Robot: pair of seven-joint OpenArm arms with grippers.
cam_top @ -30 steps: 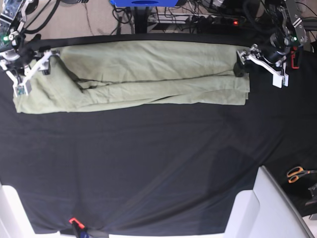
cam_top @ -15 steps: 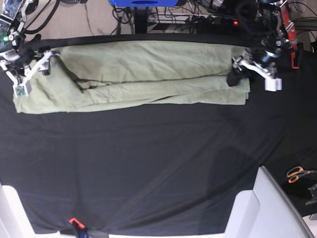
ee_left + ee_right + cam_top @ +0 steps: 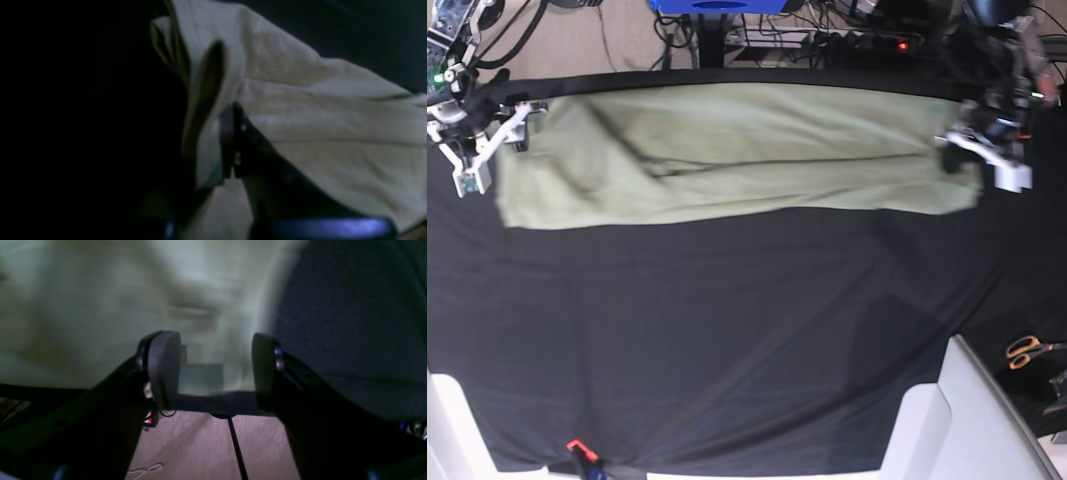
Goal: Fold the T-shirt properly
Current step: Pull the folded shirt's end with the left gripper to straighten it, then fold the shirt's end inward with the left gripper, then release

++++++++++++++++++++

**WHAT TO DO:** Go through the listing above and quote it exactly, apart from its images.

**EXERCISE RESPONSE:**
Robot: pair of seven-joint OpenArm arms with grippers.
cam_top @ -30 steps: 
cam_top @ -15 steps: 
ee_left + ee_right + cam_top @ +0 steps: 
Goal: Fold the T-shirt properly
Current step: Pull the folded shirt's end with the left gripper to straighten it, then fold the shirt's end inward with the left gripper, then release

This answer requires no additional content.